Axa, for example, allows passengers to be compensated for a delayed flight. Finance has also made good progress in the field of blockchain, particularly in the field “security token”, digitized financial securities and registered on the blockchain. For the issuer of the token (or token), there are only advantages: fewer intermediaries, almost immediate execution and settlement, and cheaper process.

The gaming world has found a use case in the blockchain: digitize features. Thanks to a token (or token) system, players actually own their items (and no longer the publisher) and can then buy, sell, and trade them as they please. There are many others like the guarantee commercial transactions in commercial finance or even disintermediation in advertising.

What differentiates the private blockchain from the public blockchain is its own degree of openness. The public blockchain can be viewed and used by anyone.
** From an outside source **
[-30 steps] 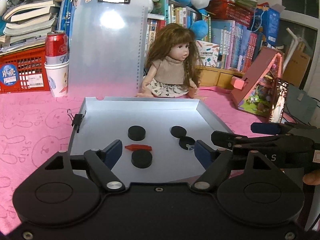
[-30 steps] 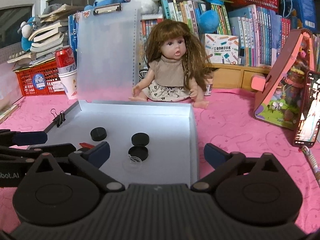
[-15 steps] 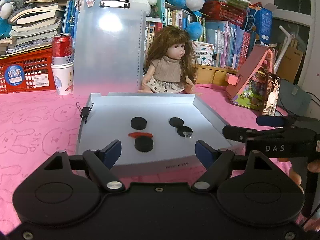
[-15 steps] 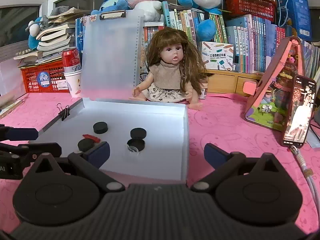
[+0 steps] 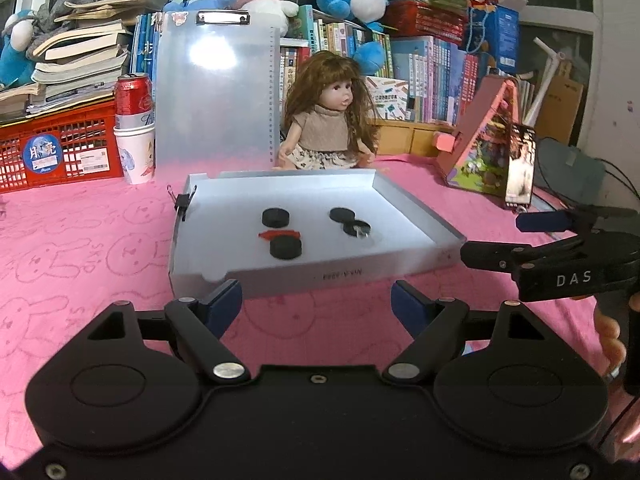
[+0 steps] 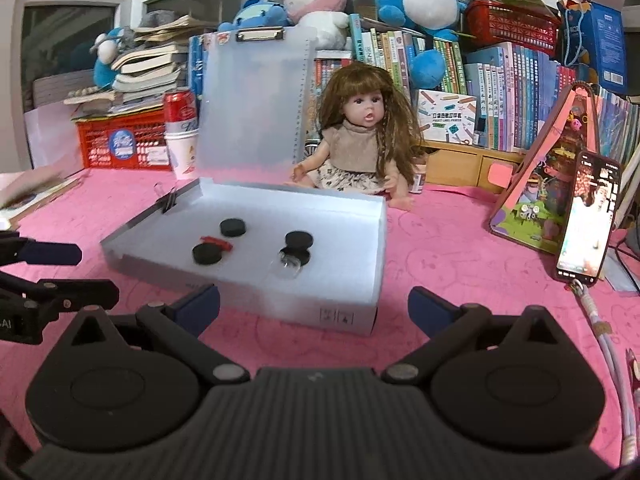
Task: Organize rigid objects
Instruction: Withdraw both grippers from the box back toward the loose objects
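Note:
A shallow white tray [image 5: 416, 206] [image 6: 382, 240] lies on the pink cloth with its translucent clipboard lid [image 5: 216, 92] [image 6: 252, 104] standing open behind it. Inside lie several black round caps [image 5: 275, 217] [image 6: 233, 227], a small red piece [image 5: 276, 234] [image 6: 218, 241] and a clear lid [image 6: 287, 267]. My left gripper [image 5: 316, 304] hangs open in front of the tray's near wall, holding nothing. My right gripper [image 6: 314, 306] is open too, just short of the tray's near right corner, empty. Each gripper shows at the edge of the other's view.
A doll [image 5: 332, 120] [image 6: 364, 136] sits behind the tray. A red can on paper cups [image 5: 134, 128], a red crate [image 5: 56, 148], book stacks and plush toys line the back. A pink toy house [image 6: 548, 176] and a phone [image 6: 588, 216] stand at right, with a cable [image 6: 612, 344].
Both grippers have drawn back from over the tray towards the near edge of the table; the tray now lies wholly ahead of their fingertips. Its contents have not moved.

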A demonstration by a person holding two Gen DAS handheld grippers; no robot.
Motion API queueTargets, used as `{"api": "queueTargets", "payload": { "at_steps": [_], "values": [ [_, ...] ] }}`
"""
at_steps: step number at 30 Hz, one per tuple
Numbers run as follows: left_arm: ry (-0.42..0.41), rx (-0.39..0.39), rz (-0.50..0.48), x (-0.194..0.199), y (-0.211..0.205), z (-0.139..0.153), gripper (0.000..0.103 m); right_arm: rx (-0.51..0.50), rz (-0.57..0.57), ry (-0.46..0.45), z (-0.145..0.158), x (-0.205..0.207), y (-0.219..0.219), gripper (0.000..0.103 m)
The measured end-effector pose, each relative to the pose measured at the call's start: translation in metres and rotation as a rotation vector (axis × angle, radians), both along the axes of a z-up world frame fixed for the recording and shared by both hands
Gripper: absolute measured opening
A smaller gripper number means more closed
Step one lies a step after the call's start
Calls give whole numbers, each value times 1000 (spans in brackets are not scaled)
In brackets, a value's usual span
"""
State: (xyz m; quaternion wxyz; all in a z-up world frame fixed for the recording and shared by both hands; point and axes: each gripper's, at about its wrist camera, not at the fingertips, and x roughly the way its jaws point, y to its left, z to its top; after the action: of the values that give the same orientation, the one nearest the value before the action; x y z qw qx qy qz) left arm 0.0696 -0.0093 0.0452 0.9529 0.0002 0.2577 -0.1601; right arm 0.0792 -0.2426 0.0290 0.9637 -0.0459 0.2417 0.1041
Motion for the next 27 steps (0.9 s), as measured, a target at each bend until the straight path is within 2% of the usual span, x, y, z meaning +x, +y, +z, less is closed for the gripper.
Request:
{"api": "queueTargets", "payload": {
  "at_steps": [8,16,23,27],
  "values": [
    [6,18,-14,-30,5,-9,81,-48,54,40,-14,-32,0,103],
    [27,13,-24,-52,11,-16,81,13,67,99,-23,-49,-11,103],
    [7,-12,-71,-71,15,-17,81,20,106,114,-25,-60,-10,96],
    [0,-2,-92,-79,13,-19,81,19,125,125,-28,-65,-9,90]
  ]
}}
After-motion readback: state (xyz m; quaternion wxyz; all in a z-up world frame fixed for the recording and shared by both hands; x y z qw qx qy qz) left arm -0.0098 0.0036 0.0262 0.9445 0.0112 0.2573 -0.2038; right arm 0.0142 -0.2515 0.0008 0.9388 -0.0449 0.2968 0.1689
Anyone can send them transactions and expect them to be recorded in the ledger (if they follow the rules of this blockchain). This is the case with the Bitcoin and Ethereum blockchains. In the private blockchain, an organization can change the protocol whenever it wishes. Nobody can participate without being authorized but everyone can consult it.

Private blockchains are widely used by companies for internal experimentation. They can also allow you to connect different information systems that do not speak well within the same organization. There is also the “authorized” blockchain where an entity has control authority over the network. This is the case, for example, of the Rippe blockchain because it is a (homonymous) start-up that determines who can validate transactions on the network.
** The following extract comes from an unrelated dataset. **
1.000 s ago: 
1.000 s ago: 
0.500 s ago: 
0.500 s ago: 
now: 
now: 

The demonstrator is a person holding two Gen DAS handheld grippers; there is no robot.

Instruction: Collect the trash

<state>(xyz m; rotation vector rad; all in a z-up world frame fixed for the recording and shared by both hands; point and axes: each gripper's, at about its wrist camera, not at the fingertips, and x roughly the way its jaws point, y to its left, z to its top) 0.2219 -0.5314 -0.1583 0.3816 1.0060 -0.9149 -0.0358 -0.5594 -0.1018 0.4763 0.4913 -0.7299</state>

The “consortium” blockchain brings together different actors who have rights and decisions are made by the majority of the actors. For example, a dozen financial institutions could agree and organize a blockchain where a block would have to be approved by at least 8 of them to be valid. So it is very different from the private blockchain and the public blockchain. Not only are the participants in the approval process limited and selected, but the majority rule is no longer required.

This hybrid blockchain is a real advantage for financial sector players, because they operate in regulated environments and are in particular obliged to know the identity of the participants (which is not the case with the public blockchain). The best known blockchain consortium is R3. It has around 100 financial institutions including BNP Paribas. In May 2017, it raised € 107 million.

In France, the blockchain has a legal definition from the April 2017 Ordinance on Cash Vouchers in the context of the creation of securities issued by a company against a loan granted on a crowdfunding platform. This ordinance amends article L 223-12 of the monetary and financial code which defines the blockchain as a “shared electronic registration device that allows the authentication of transactions on certain securities, intended for exchange on crowdfunding platforms: minibons”.

In early December 2017, the Council of Ministers adopted an ordinance allowing the transfer of ownership of certain financial securities via blockchain. This is the first in Europe. “The use of this technology will allow fintechs and other financial players to offer new solutions for stock exchanges, faster, cheaper, more transparent and safer solutions,” said the Minister of Economy Bruno Le Maire.

For its part, the European Union has launched an observatory and a forum dedicated to blockchain in partnership with the start-up studio ConsenSys, created in 2014 by the co-founder of Ethereum, Joseph Lubin. In the first half of 2022, the European Commission must present a directive on cryptocurrency markets, called the MiCA directive. Only some cryptocurrencies may be authorized in the European Union.